Prompt: Write the entries out again exactly; any picture among them gets left out.

Records for the task:
::::

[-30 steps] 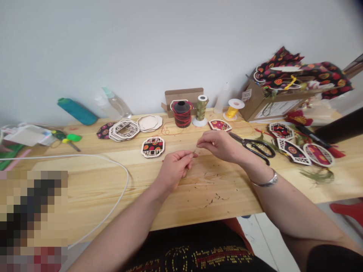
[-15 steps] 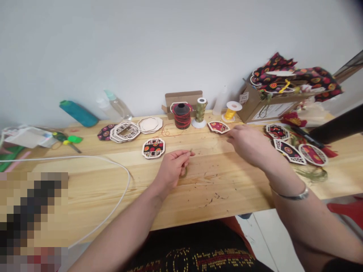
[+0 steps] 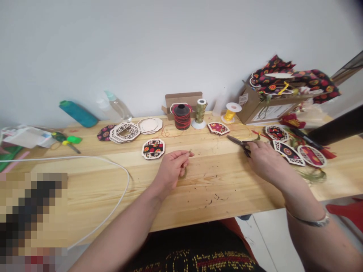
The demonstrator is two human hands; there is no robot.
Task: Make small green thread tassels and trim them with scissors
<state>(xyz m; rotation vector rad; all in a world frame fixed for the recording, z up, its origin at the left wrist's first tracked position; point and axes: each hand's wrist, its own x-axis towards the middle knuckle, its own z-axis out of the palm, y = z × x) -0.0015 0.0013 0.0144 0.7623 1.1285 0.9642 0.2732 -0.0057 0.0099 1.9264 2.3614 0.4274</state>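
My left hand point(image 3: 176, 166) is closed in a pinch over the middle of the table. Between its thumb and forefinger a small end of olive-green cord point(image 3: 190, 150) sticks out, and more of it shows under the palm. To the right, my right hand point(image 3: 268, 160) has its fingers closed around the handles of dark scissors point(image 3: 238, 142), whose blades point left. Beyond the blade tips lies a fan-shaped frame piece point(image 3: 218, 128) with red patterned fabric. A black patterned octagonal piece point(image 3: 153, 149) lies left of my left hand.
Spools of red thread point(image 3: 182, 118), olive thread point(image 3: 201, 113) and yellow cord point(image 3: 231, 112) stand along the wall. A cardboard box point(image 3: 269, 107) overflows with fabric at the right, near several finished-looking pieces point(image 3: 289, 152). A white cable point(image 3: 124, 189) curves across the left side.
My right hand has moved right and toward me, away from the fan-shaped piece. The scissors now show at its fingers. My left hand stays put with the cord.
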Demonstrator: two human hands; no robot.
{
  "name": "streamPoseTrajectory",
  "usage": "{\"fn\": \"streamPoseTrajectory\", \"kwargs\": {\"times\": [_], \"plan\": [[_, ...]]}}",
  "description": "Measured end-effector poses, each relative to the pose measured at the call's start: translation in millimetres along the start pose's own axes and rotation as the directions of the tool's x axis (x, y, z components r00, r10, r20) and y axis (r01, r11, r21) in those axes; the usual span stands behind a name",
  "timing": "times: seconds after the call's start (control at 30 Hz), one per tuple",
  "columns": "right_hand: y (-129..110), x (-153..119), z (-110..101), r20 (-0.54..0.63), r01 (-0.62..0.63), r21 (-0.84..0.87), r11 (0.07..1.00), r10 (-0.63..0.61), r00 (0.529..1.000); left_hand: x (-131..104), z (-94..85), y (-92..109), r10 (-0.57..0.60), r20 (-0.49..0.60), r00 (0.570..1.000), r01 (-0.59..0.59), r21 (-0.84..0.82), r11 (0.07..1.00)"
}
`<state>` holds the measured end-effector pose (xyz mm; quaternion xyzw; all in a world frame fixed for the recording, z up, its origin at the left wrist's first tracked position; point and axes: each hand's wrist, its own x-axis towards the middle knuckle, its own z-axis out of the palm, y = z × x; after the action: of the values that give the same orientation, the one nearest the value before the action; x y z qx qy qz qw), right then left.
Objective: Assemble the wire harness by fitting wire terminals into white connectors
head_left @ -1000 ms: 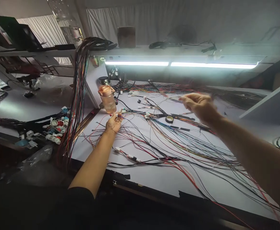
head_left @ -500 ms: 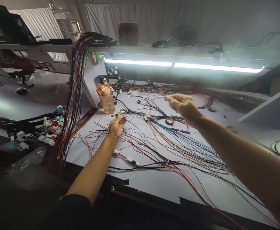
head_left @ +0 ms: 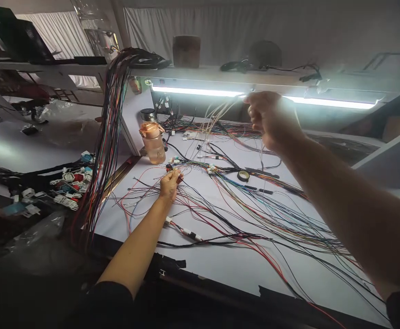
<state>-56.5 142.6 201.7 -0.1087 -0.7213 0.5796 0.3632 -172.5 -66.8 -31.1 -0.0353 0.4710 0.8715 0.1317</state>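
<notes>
My left hand (head_left: 170, 185) is closed in a pinch at the left of the bench, on thin wires beside small connectors (head_left: 172, 163); its fingertips partly hide what they grip. My right hand (head_left: 263, 116), somewhat blurred, is raised in front of the lamp with its fingers closed. Pale wires (head_left: 216, 114) run up to it in a smeared arc from near my left hand. Between and below both hands spreads a wiring harness (head_left: 234, 224) of red, black, blue and yellow wires. White connectors (head_left: 211, 169) sit on the harness in the middle.
An orange-lidded bottle (head_left: 152, 144) stands at the back left of the bench. A roll of black tape (head_left: 243, 176) lies among the wires. A thick wire bundle (head_left: 112, 109) hangs from the shelf. Loose connectors (head_left: 71, 180) lie at the left. A lit tube lamp (head_left: 333, 102) runs under the shelf.
My right hand has risen from above the bench to the lamp's height, drawing pale wires up with it. My left hand has shifted slightly down and right, its fingers more closed.
</notes>
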Motion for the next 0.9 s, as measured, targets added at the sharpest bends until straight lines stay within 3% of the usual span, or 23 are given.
{"fn": "streamPoseTrajectory", "kwargs": {"times": [0.1,0.3,0.5,0.7,0.9], "plan": [[4,1,-8,-0.038,0.021,-0.062,0.998,-0.024,0.999,0,1.5,0,0.007,0.01,1.0,-0.007,-0.005,1.0],[38,-13,-4,0.161,0.034,-0.217,0.976,0.002,0.987,-7,6.3,6,0.022,0.147,0.989,-0.012,-0.067,0.998],[63,-15,12,0.217,0.033,-0.294,0.955,0.033,0.976,-12,5.1,8,-0.018,0.253,0.967,0.032,-0.05,0.998],[54,14,23,0.108,0.035,-0.163,0.986,-0.018,0.994,-13,3.0,2,-0.096,0.255,0.962,0.066,0.124,0.99],[32,47,7,-0.087,0.064,-0.063,0.996,-0.069,0.994,-22,12.8,13,-0.152,0.232,0.961,0.107,0.197,0.975]]}}
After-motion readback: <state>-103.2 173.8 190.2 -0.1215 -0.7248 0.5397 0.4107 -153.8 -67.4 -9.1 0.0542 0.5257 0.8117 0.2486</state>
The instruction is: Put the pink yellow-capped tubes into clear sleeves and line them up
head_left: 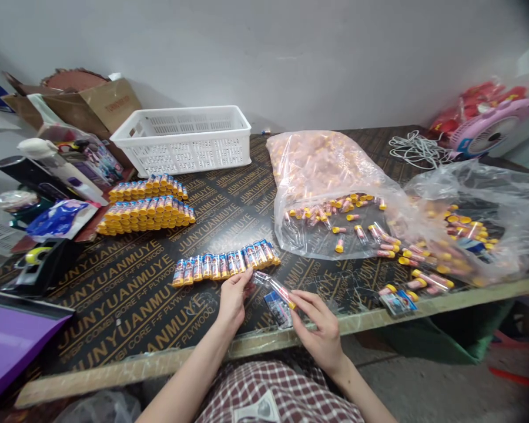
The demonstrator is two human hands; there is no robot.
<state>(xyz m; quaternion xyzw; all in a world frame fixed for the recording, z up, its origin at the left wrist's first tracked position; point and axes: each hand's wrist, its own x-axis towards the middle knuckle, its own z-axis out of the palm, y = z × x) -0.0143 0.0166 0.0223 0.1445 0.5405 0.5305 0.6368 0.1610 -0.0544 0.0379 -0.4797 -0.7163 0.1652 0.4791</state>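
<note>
My right hand (320, 329) pinches a small clear tube (282, 292) with a yellow cap by its capped end, tilted above the table's near edge. My left hand (234, 299) is closed in a pinch at a clear plastic piece (261, 278) by the tube's other end; whether the two are joined I cannot tell. Below the tube lies a small pile of printed labels (277, 309), partly covered. Just beyond my left hand runs a row of labelled tubes (223, 265) with blue wraps and yellow caps, lying side by side.
Stacked labelled tubes (147, 212) sit at the left, before a white plastic basket (185, 150). A large clear bag (330, 164) spills capped tubes on the right; more labels (398, 302) lie at the edge. A pink fan (489, 135) and white cable (417, 150) stand behind.
</note>
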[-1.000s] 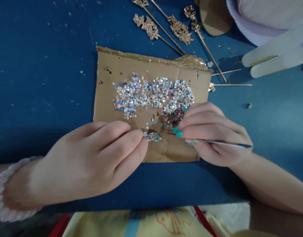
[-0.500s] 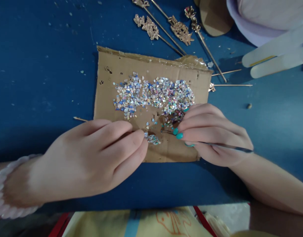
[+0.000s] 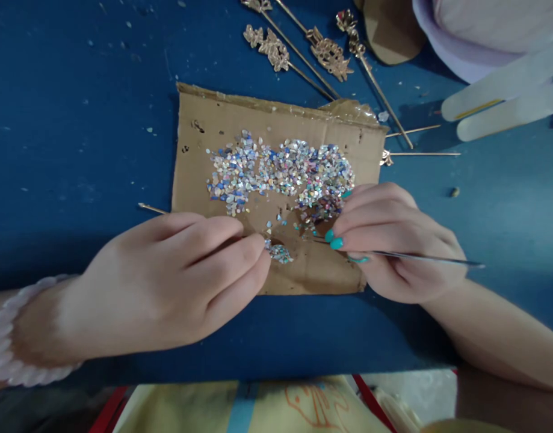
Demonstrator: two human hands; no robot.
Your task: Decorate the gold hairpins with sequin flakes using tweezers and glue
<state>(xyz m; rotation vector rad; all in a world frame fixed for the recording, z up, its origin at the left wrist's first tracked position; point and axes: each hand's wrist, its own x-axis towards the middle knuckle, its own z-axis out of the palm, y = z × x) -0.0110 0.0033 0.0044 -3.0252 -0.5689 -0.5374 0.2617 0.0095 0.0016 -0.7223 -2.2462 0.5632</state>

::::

Response to the exercise:
[-30 steps] 
[-15 steps] 
[+0 steps] 
The demonstrator is two human hands; there is no robot.
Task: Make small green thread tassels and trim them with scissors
<state>(xyz m; rotation vector rad; all in a world frame fixed for the recording, z up, its origin at the left wrist's first tracked position; point and axes: each hand's wrist, its own x-axis towards the middle knuckle, its own z-axis out of the palm, y = z × x) -0.0015 0.0013 0.0144 0.7623 1.1285 0.9642 0.2732 -0.0057 0.0099 1.9264 2.3614 0.4274</state>
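My left hand point(image 3: 176, 166) is closed in a pinch over the middle of the table. Between its thumb and forefinger a small end of olive-green cord point(image 3: 190, 150) sticks out, and more of it shows under the palm. To the right, my right hand point(image 3: 268, 160) has its fingers closed around the handles of dark scissors point(image 3: 238, 142), whose blades point left. Beyond the blade tips lies a fan-shaped frame piece point(image 3: 218, 128) with red patterned fabric. A black patterned octagonal piece point(image 3: 153, 149) lies left of my left hand.
Spools of red thread point(image 3: 182, 118), olive thread point(image 3: 201, 113) and yellow cord point(image 3: 231, 112) stand along the wall. A cardboard box point(image 3: 269, 107) overflows with fabric at the right, near several finished-looking pieces point(image 3: 289, 152). A white cable point(image 3: 124, 189) curves across the left side.
My right hand has moved right and toward me, away from the fan-shaped piece. The scissors now show at its fingers. My left hand stays put with the cord.
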Demonstrator: two human hands; no robot.
{
  "name": "streamPoseTrajectory",
  "usage": "{\"fn\": \"streamPoseTrajectory\", \"kwargs\": {\"times\": [_], \"plan\": [[_, ...]]}}",
  "description": "Measured end-effector poses, each relative to the pose measured at the call's start: translation in millimetres along the start pose's own axes and rotation as the directions of the tool's x axis (x, y, z components r00, r10, r20) and y axis (r01, r11, r21) in those axes; the usual span stands behind a name",
  "timing": "times: seconds after the call's start (control at 30 Hz), one per tuple",
  "columns": "right_hand: y (-129..110), x (-153..119), z (-110..101), r20 (-0.54..0.63), r01 (-0.62..0.63), r21 (-0.84..0.87), r11 (0.07..1.00), r10 (-0.63..0.61), r00 (0.529..1.000); left_hand: x (-131..104), z (-94..85), y (-92..109), r10 (-0.57..0.60), r20 (-0.49..0.60), r00 (0.570..1.000), r01 (-0.59..0.59), r21 (-0.84..0.82), r11 (0.07..1.00)"
}
`<state>` holds the measured end-effector pose (xyz mm; quaternion xyzw; all in a world frame fixed for the recording, z up, its origin at the left wrist's first tracked position; point and axes: each hand's wrist, its own x-axis towards the middle knuckle, its own z-axis out of the palm, y = z × x; after the action: of the values that give the same orientation, the one nearest the value before the action; x y z qx qy qz qw), right then left.
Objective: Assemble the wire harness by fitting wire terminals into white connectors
head_left @ -1000 ms: 
head_left @ -500 ms: 
head_left @ +0 ms: 
<state>-56.5 142.6 201.7 -0.1087 -0.7213 0.5796 0.3632 -172.5 -66.8 -31.1 -0.0353 0.4710 0.8715 0.1317</state>
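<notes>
My left hand (head_left: 170, 185) is closed in a pinch at the left of the bench, on thin wires beside small connectors (head_left: 172, 163); its fingertips partly hide what they grip. My right hand (head_left: 263, 116), somewhat blurred, is raised in front of the lamp with its fingers closed. Pale wires (head_left: 216, 114) run up to it in a smeared arc from near my left hand. Between and below both hands spreads a wiring harness (head_left: 234, 224) of red, black, blue and yellow wires. White connectors (head_left: 211, 169) sit on the harness in the middle.
An orange-lidded bottle (head_left: 152, 144) stands at the back left of the bench. A roll of black tape (head_left: 243, 176) lies among the wires. A thick wire bundle (head_left: 112, 109) hangs from the shelf. Loose connectors (head_left: 71, 180) lie at the left. A lit tube lamp (head_left: 333, 102) runs under the shelf.
My right hand has risen from above the bench to the lamp's height, drawing pale wires up with it. My left hand has shifted slightly down and right, its fingers more closed.
</notes>
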Motion for the next 0.9 s, as measured, targets added at the sharpest bends until straight lines stay within 3% of the usual span, or 23 are given.
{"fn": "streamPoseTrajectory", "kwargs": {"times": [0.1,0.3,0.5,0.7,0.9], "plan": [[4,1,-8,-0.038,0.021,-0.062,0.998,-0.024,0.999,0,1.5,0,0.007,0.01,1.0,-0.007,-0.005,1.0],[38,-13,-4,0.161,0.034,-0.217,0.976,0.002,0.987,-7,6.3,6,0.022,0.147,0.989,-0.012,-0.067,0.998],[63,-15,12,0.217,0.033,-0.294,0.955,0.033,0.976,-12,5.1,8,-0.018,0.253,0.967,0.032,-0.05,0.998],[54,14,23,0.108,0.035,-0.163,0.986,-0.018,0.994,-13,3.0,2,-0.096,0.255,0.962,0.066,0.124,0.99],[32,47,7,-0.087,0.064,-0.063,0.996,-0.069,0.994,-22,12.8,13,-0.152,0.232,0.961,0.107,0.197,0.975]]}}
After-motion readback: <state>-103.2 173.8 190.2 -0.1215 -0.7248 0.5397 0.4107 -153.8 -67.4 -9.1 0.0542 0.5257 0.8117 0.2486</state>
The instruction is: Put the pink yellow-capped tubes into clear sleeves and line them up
head_left: 
The demonstrator is two human hands; there is no robot.
<state>(xyz m; quaternion xyzw; all in a world frame fixed for the recording, z up, its origin at the left wrist's first tracked position; point and axes: each hand's wrist, its own x-axis towards the middle knuckle, its own z-axis out of the palm, y = z × x) -0.0143 0.0166 0.0223 0.1445 0.5405 0.5305 0.6368 0.1610 -0.0544 0.0379 -0.4797 -0.7163 0.1652 0.4791</state>
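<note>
My right hand (320, 329) pinches a small clear tube (282, 292) with a yellow cap by its capped end, tilted above the table's near edge. My left hand (234, 299) is closed in a pinch at a clear plastic piece (261, 278) by the tube's other end; whether the two are joined I cannot tell. Below the tube lies a small pile of printed labels (277, 309), partly covered. Just beyond my left hand runs a row of labelled tubes (223, 265) with blue wraps and yellow caps, lying side by side.
Stacked labelled tubes (147, 212) sit at the left, before a white plastic basket (185, 150). A large clear bag (330, 164) spills capped tubes on the right; more labels (398, 302) lie at the edge. A pink fan (489, 135) and white cable (417, 150) stand behind.
</note>
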[-1.000s] 
[-0.500s] 
[+0.000s] 
Demonstrator: two human hands; no robot.
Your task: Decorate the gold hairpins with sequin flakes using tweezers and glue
<state>(xyz m; rotation vector rad; all in a world frame fixed for the recording, z up, its origin at the left wrist's first tracked position; point and axes: each hand's wrist, its own x-axis towards the middle knuckle, its own z-axis out of the palm, y = z × x) -0.0110 0.0033 0.0044 -3.0252 -0.5689 -0.5374 0.2617 0.0095 0.0016 -0.7223 -2.2462 0.5632</state>

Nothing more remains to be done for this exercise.